The whole phenomenon of Jewish delis irritates me, to be honest. I get annoyed because in my mind, Jewish should mean kosher, but in fact, the prototypical Jewish delis—the Carnegie deli in New York, Manny’s Deli in Chicago, and Zingerman’s in Ann Arbor are pretty thoroughly treyf these days.

The only thing that gets my eyes rolling faster than Jewish delis is anything that’s “kosher-style.” Does anyone know what that means? Is there anyone out there that eats only at kosher and “kosher-style” restaurants? I doubt it.

I love food, and I especially love traditionally Jewish foods. I make a mean Jerusalem kugel, and I think even vegetarian matzah ball soup has mystical medicinal powers (but I outright refuse to spell it matzo). The only thing that I love more than traditionally ashkenazic foods like kugel are traditionally Sephardic foods, like dolmades. And I’ve said before that whenever my faith in God wanes, I eat hummus and my faith is restored. But somehow a Jewish deli just doesn’t do it for me, and I think that’s because it makes me uncomfortable to sit in a place that’s openly proclaiming itself as Jewish, and that also openly serves a corned beef and Swiss sandwich.

Earlier this week I wrote about ahavat Israel, and I truly intend to make ahavat Israel a bigger part of my life this year, so I don’t want to come down hard on Jewish delis. I just wonder what makes a deli Jewish? A sign that says shalom? A Reuben on the menu? Homemade pickles?

When did Jewish come to mean quality meat (wow, SO many jokes to be made here), as Mary Beth Crain seems to imply? Why do we insist on making the deli part of our religious dialogue, when it seems to belong more in our cultural myth?

Frankly, when something is labeled Jewish, I have certain ethical standards that I hold it to, and I don’t really want to care about the ethics of some guys running a deli on the South Side of Chicago. But when they call it Jewish, I feel a sense of obligation.
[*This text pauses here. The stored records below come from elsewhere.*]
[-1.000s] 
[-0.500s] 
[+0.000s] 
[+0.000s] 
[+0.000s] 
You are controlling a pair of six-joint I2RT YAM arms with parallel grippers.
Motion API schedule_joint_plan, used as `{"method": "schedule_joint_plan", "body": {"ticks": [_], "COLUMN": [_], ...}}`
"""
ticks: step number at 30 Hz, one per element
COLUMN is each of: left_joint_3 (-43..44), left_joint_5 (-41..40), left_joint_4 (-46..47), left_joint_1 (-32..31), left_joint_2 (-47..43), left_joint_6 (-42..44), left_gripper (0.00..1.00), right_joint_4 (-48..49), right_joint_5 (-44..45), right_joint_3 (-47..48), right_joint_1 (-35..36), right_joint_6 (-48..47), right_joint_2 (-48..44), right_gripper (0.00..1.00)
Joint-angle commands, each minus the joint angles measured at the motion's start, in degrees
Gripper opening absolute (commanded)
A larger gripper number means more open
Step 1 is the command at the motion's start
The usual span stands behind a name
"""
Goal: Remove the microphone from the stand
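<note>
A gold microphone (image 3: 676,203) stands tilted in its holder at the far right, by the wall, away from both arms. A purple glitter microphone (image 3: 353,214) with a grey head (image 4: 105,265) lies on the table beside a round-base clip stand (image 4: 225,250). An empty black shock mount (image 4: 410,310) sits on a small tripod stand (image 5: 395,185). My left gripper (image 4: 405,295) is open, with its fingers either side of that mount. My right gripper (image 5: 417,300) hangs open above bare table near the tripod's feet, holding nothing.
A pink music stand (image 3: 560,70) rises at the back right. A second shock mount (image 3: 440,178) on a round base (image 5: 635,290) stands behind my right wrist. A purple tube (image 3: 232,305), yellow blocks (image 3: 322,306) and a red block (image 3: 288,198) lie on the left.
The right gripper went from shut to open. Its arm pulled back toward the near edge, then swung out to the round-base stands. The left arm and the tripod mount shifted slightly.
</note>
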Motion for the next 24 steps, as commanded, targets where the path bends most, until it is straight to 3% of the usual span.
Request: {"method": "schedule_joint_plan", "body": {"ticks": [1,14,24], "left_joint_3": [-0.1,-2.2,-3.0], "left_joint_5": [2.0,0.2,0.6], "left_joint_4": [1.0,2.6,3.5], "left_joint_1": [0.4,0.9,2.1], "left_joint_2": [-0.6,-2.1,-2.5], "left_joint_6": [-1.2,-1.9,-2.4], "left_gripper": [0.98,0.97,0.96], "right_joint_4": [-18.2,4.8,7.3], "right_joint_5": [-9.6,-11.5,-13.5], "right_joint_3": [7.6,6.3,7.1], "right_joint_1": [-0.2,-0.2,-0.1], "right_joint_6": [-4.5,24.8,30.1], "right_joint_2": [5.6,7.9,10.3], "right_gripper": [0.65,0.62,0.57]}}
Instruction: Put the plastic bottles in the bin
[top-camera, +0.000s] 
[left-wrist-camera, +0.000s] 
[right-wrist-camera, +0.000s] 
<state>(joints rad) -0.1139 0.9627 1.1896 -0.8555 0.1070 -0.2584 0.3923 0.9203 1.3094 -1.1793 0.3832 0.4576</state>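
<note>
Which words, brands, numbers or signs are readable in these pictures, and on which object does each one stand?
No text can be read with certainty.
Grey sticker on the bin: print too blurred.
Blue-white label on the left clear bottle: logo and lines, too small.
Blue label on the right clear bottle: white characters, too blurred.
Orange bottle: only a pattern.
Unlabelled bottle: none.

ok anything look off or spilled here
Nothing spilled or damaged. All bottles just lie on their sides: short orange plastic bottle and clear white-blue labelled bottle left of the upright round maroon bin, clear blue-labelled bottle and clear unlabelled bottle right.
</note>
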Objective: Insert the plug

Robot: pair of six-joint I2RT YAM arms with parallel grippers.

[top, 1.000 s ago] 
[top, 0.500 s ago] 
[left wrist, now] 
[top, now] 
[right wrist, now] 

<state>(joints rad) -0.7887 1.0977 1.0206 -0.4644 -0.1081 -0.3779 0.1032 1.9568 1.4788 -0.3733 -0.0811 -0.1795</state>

You can call language Jewish (Yiddish) and you can call a piece of art of an artist Jewish (Chagall) because those aren’t things governed by Jewish law. So, if they act in a way that’s specifically non-Jewish, it’s less problematic. But I get edgy around foods and countries that label themselves Jewish, and then don’t live up to their own labels. But I don’t know. Maybe I’d feel different if I ate corned beef.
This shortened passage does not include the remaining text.